_WHAT YOU SHOULD DO:_ Each line of the data below that holds the word "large" is to be reported in full.

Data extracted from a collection
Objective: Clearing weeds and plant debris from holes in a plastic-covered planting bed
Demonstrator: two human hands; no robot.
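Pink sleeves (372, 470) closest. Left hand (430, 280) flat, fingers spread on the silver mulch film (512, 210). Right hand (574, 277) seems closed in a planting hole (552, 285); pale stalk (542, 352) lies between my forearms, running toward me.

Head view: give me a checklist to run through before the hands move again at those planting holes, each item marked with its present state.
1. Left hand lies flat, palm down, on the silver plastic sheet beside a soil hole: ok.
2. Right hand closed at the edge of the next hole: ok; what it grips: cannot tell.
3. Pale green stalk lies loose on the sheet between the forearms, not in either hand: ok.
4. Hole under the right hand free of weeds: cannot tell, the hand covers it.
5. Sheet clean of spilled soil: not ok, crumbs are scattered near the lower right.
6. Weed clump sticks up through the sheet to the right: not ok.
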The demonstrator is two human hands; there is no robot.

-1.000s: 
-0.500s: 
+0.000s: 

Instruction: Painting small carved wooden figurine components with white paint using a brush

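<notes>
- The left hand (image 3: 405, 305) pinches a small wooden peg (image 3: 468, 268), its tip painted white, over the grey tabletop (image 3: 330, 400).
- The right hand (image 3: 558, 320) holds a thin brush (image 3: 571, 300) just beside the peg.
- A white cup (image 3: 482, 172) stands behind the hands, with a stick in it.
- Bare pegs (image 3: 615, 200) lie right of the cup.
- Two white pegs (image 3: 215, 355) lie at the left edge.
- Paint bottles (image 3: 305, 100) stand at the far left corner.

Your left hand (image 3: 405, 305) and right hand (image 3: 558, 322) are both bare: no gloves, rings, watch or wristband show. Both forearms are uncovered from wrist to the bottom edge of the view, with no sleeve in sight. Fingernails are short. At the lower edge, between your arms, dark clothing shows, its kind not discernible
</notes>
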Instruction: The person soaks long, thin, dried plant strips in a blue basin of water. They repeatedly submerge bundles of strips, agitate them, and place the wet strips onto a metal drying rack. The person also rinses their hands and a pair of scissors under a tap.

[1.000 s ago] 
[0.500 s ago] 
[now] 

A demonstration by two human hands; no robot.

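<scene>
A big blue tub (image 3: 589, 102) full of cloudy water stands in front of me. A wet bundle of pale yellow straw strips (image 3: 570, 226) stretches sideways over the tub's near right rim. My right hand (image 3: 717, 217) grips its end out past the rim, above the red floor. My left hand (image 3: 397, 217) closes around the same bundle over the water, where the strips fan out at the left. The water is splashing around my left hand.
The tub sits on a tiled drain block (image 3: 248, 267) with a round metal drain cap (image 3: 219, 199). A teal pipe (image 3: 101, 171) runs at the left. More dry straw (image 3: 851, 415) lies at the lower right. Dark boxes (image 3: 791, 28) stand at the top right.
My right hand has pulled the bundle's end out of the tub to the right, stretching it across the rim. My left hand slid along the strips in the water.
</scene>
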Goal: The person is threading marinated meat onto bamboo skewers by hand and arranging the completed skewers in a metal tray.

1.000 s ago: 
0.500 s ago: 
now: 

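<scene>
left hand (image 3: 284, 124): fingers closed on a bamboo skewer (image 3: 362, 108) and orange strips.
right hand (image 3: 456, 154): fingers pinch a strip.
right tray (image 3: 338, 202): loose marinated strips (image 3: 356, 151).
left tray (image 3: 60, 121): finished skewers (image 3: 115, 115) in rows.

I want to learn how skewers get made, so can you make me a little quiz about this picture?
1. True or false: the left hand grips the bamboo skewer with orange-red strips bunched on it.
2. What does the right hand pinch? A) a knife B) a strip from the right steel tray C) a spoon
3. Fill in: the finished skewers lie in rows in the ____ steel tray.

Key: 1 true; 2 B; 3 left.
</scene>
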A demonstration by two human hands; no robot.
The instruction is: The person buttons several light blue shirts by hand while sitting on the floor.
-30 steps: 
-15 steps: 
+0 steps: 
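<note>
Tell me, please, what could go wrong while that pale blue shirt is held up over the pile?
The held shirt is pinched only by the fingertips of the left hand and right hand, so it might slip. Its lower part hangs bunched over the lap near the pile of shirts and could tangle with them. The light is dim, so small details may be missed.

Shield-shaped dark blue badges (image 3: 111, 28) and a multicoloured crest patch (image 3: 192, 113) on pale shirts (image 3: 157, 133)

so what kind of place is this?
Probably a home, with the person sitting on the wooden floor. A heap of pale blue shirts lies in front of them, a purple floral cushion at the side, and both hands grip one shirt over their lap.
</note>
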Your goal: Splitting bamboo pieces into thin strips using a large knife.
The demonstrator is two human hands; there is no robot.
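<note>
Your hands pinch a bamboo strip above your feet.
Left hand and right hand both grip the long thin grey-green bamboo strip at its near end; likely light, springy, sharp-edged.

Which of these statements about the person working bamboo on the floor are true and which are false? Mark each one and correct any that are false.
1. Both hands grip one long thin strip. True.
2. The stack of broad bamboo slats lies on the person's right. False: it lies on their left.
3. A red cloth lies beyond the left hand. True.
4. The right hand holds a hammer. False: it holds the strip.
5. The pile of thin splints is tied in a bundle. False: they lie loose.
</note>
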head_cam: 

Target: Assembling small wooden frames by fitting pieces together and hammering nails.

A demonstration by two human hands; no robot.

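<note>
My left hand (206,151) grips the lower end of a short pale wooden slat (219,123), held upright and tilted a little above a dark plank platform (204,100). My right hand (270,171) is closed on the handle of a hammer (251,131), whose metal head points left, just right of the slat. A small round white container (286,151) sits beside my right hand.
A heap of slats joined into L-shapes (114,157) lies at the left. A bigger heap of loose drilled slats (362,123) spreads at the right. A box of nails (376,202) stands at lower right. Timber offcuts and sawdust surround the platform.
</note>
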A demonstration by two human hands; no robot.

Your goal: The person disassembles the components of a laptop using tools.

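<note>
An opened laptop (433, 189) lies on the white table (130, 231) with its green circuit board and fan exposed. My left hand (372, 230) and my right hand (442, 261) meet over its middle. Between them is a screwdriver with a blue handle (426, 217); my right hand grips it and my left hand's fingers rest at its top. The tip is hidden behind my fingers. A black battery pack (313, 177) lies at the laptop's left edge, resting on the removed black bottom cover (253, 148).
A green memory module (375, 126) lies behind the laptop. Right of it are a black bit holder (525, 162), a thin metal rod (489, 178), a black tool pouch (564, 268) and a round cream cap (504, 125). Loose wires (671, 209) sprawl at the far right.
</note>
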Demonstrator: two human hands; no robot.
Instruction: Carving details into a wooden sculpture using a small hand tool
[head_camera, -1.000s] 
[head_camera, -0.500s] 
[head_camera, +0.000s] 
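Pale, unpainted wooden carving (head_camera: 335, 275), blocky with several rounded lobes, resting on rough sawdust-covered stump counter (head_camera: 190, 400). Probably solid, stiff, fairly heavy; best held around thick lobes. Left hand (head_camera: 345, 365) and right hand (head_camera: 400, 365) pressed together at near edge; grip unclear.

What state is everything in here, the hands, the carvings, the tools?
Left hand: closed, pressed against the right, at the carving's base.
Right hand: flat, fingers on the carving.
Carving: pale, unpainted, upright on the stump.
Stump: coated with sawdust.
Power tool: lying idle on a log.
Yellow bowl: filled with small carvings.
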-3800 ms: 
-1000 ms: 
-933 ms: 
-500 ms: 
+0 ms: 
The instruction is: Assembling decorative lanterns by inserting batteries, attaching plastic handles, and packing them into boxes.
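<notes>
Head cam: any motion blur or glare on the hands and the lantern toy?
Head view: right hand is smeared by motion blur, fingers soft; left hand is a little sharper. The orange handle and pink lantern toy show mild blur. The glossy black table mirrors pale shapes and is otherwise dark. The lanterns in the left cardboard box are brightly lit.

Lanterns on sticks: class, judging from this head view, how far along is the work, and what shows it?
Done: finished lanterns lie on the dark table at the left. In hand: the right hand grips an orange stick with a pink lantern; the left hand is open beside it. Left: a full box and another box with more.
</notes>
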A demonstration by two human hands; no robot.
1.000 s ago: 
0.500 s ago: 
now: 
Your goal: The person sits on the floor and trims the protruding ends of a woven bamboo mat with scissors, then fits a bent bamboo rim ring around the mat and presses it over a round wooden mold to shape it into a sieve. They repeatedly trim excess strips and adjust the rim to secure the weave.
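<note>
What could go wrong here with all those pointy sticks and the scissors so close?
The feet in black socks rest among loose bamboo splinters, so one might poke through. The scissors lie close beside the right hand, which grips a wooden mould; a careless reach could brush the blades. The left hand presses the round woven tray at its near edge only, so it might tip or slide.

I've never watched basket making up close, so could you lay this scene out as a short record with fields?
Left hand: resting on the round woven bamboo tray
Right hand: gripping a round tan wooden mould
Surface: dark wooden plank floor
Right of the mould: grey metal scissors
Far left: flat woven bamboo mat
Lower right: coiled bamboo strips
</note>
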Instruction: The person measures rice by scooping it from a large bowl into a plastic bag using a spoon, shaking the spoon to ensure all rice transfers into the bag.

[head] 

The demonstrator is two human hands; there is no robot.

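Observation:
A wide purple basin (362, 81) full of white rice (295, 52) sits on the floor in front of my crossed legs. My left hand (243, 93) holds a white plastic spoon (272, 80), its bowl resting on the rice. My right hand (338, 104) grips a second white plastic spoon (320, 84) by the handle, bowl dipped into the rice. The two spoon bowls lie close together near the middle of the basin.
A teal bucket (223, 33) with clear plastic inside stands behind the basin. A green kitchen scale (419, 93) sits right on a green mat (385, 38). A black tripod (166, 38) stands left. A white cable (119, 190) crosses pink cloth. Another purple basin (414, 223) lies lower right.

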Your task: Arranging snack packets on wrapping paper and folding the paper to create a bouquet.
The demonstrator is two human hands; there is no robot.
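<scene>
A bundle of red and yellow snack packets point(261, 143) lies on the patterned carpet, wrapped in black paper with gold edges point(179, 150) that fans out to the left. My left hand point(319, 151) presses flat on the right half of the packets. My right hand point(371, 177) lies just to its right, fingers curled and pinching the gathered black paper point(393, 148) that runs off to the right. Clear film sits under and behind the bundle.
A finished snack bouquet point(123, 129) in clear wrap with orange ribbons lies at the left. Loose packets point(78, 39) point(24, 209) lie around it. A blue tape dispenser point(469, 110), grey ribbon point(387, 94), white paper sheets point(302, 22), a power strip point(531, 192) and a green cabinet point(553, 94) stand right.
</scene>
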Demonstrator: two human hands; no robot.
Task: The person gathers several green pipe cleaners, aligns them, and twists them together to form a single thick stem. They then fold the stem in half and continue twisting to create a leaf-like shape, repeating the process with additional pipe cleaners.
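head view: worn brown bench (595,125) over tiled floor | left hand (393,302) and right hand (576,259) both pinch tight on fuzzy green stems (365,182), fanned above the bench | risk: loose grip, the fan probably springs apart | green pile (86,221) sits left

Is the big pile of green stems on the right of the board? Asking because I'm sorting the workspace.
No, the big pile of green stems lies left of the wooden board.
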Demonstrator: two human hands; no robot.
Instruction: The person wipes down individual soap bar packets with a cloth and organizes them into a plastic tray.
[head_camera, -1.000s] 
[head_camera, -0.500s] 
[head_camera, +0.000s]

_TASK OUTPUT:_
Your goal: Splitting bamboo pieces into thin strips using a large knife.
Instruction: The person measures rice by scooping it from a large bowl into a plastic bag using a spoon, shaking the spoon to ensure all rice transfers into the bag.

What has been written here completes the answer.